Thinning market gives players time for Fed watching; hello, contrarians.

Municipal bonds ended a quiet session little changed to 1/8 point higher in spots as participants remain poised for another tightening move by the Federal Reserve.

"I think the Street kind of expects the Fed to raise interest rates," one dealer said.

"The expectation is that they're trying to rein in inflation," the dealer added.

A lack of activity and limited new issuance in the tax-exempt arena this week leaves municipals looking to Treasuries for direction and gives dealers ample opportunities for Fed watching. While another tightening move by the Federal Reserve is largely expected, participants remain devided Some believe the U.S. central bank will raise interest rates this week following today's Federal Open Market Committee Meeting. Others speculate that the move won't come until after the September employment report on Oct. 7.

"You have general agreement the Fed is going, to tighten; it's just a matter of when" said Christopher Dillon, a market strategist at J.P. Morgan & Co.

Monday's 30-day visible supply stood at $ 2.47 billion, down $ 33.2 million from Friday. Meanwhile, Standard & Poor's Blue List of bonds held in dealers' inventories totaled $ 2.01 billion, reflecting an increase of $ 8.8 million.

August existing home sales were in line with expectations and as a result had little impact on yesterday's market activity.

Existing home sales slipped 1.8% on August to a seasonally adjusted rate of 3.9 million, according, to the National Association of Realtors. July's 0.3% decline was revised to a 0.3% increase.

Few bid lists were circulating in the market yesterday Monday. Dealers estimated that the lists totaled less than $ 100 million.

A number of the lists were composed of lower-coupon bonds. Some dealers attributed this to an increase in tax swapping as fund managers seek to reposition portfolios to perform better in a rising interest rate environment.

In a tax swap, an investor sells one security and simultaneously purchases another with the proceeds, usually for about the same price.

If an investor expects interest rates to rise, he would sell lower-coupon bonds in favor of high-coupon securities, with other similar credit characteristics. This is because the higher-coupon bonds offer more opportunities for appreciation as interest rates increase.

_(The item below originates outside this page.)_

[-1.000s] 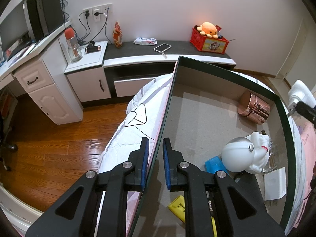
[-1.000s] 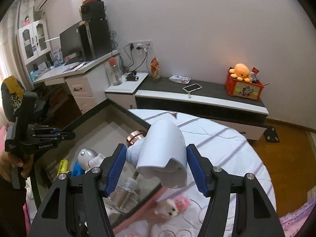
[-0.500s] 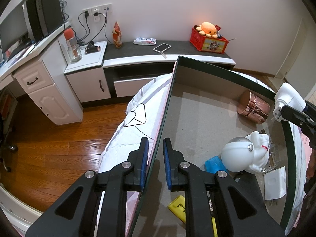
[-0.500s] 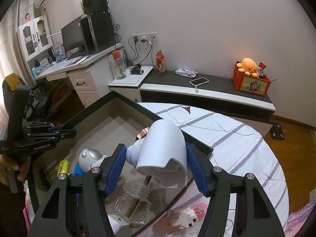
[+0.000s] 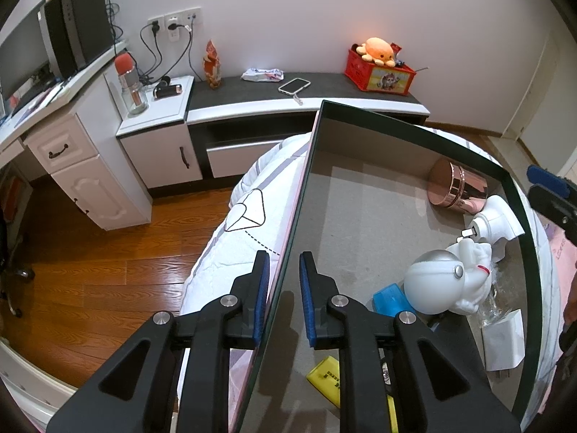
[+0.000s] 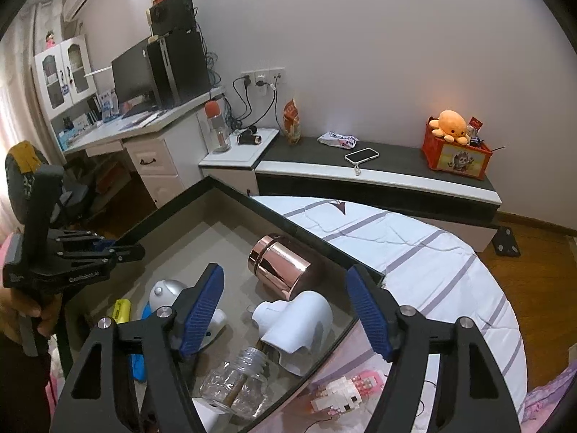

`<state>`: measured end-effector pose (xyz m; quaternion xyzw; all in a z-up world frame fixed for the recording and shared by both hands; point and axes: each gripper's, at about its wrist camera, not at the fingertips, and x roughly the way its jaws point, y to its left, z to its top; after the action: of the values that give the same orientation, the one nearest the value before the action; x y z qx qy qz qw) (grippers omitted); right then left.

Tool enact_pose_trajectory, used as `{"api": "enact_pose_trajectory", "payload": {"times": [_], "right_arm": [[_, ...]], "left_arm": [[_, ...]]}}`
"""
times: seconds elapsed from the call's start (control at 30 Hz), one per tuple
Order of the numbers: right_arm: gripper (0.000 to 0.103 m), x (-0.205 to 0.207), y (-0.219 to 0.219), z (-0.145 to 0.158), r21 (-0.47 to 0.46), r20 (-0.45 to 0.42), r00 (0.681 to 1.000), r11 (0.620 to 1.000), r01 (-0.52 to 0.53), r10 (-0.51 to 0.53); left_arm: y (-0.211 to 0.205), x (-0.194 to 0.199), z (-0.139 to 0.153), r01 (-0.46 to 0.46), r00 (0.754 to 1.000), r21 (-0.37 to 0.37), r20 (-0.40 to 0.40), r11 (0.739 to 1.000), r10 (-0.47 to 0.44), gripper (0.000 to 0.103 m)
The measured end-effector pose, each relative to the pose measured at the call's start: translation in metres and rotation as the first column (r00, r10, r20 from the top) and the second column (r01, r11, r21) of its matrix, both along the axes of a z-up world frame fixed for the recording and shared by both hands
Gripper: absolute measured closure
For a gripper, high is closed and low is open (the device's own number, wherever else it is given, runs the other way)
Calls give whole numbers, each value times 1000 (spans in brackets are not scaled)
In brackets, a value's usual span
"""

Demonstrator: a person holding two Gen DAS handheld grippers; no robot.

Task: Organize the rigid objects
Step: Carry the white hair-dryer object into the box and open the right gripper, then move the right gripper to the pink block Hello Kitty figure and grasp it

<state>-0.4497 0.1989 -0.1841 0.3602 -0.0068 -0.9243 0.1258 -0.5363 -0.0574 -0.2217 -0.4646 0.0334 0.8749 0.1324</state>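
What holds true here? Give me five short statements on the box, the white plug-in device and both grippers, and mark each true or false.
1. The right gripper grips the white plug-in device. False: its jaws stand wide open and the device lies in the box.
2. The left gripper has its jaws on either side of the box wall. True.
3. The rose-gold canister lies on its side in the box. True.
4. The astronaut figure sits outside the box on the bedspread. False: it is inside the box.
5. The pink block figure lies outside the box. True.
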Motion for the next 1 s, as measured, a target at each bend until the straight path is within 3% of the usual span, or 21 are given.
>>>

Meanwhile, some of the lower-coupon bonds are beginning to garner interest from bottom-fishers and contrarians.

"We are starting to see some interest in those types of securities. A few accounts are starting to fish in what others might deem the morning trash," J.P. Morgan's Dillon said.

At a media luncheon last week, Smith Barney Shearson's Joe Deane expressed his contrarian sentiments.

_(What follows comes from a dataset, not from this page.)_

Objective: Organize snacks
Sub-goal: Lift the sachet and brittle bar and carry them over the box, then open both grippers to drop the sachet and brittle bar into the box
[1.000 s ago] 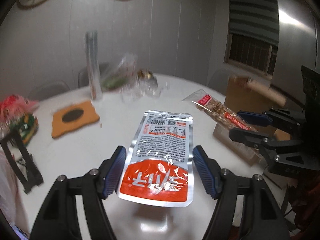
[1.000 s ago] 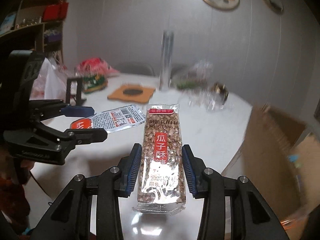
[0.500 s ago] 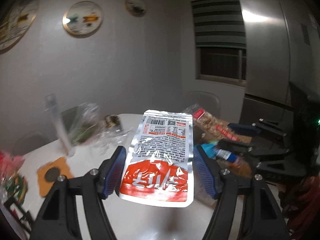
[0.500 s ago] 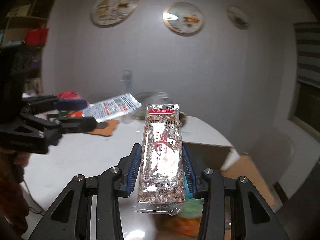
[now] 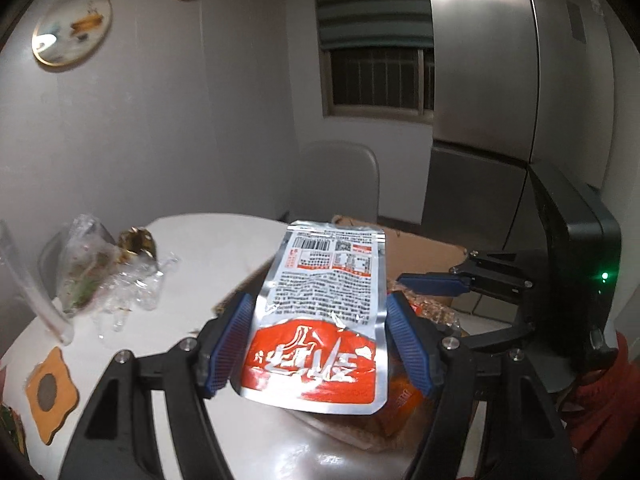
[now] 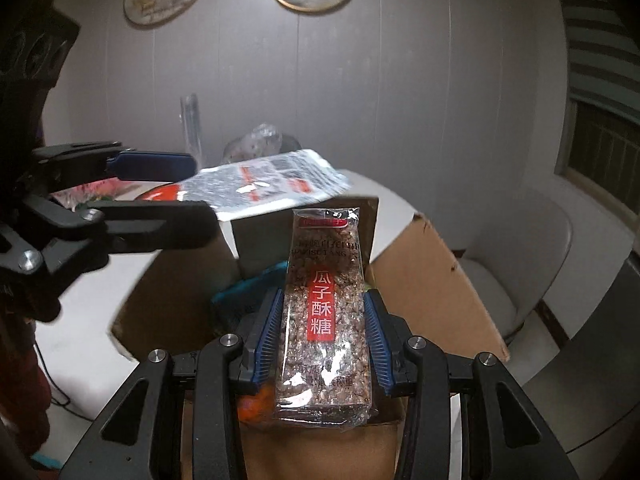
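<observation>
Two packets hang over an open cardboard box that stands against the edge of a white round table, each carried in a hand-held gripper. The left gripper has its blue pads pressed to the sides of a silver and red foil pouch, jaws set fairly wide to span it, the pouch lying nearly flat with its barcode end pointing away. The right gripper is closed narrower on a clear packet of brown seed brittle with a red label strip, held lengthwise between its pads directly above the box opening. From the right wrist view the pouch sits higher and to the left of the brittle, over the near flap of the box. Inside the box something teal and something orange can already be made out, so the sorting looks partly done, though how much the box holds cannot be told. Neither packet has yet been let go; lowering and releasing both appears to be what remains of this round. A crumpled clear bag and an orange coaster lie on the table well apart from the box, and whether any of that is meant to be packed is unclear
</observation>
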A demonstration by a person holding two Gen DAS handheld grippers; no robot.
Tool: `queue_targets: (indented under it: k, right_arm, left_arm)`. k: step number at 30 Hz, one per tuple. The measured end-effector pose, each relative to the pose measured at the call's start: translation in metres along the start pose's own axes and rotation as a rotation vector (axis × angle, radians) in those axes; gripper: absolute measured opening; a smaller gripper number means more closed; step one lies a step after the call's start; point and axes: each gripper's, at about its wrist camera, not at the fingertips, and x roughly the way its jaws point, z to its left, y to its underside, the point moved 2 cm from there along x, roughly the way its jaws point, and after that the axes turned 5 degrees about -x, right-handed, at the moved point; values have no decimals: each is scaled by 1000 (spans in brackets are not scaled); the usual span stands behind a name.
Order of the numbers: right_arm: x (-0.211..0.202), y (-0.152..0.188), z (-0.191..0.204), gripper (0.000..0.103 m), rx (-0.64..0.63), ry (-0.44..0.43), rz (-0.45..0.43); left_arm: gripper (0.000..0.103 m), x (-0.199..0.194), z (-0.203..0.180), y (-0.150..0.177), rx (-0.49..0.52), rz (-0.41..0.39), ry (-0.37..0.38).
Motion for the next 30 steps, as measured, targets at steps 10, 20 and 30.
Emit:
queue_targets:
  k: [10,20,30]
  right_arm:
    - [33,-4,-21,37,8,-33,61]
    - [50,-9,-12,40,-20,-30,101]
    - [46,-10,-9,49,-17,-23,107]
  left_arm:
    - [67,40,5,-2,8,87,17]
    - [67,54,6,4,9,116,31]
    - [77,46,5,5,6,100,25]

"The absence of positive news - that's normally what creates the bottom of the marketplace," said Deane, a portfolio manager and co-head of the firm's tax-exempt mutual fund area.

Although the market is expecting rising inflation and interest rates, "somewhere down the road, we could get a positive number," Deane said.

"Nobody is prepared for good news," the portfolio manager added.

"As people are throwing them out the window ... the only thing we're buying now are discounts," Deane said Monday. "We're building in the opportunity to participate in the upside of this market."

In sparse new-issue action yesterday, a CS First Boston group placed the winning bid for $ 77.615 million of New Jersey Housing and Mortgage Finance Agency revenue bonds with a true interest cost of 4.205%.

The bonds, which have a mandatory one-year put on Sept. 29, 1995, are not subject to the alternative minimum tax. The bonds were reoffered at a 4.20% yield. The bonds carry a long-term rating of Double-A from Moody's Investors Service Inc. and a short-term rating of VMIG-1.

Today, strong demand is expected to greet Minnesota's offering of $ 120 million general obligation bonds to be sold via competitive bid.

A lack of supply could garner aggressive prices for the double-A rated bonds, which are expected to carry yields on the long-term securities in the 6.20% range, similar to those available on long-term triple-A rated GOs, dealers said.

The bonds are rated Aa-1 by Moody's and AA-plus by Standard & Poor's Corp.

In the negotiated sector, Lehman Brothers is expected to price $ 173 million of New York State Medical Care Facilities Finance Agency during today's session.

Yesterday, the December municipal futures contract rose about 1/8 point to 87 20/32. The December MOB spread narrowed to negative 373, from negative 376 Friday.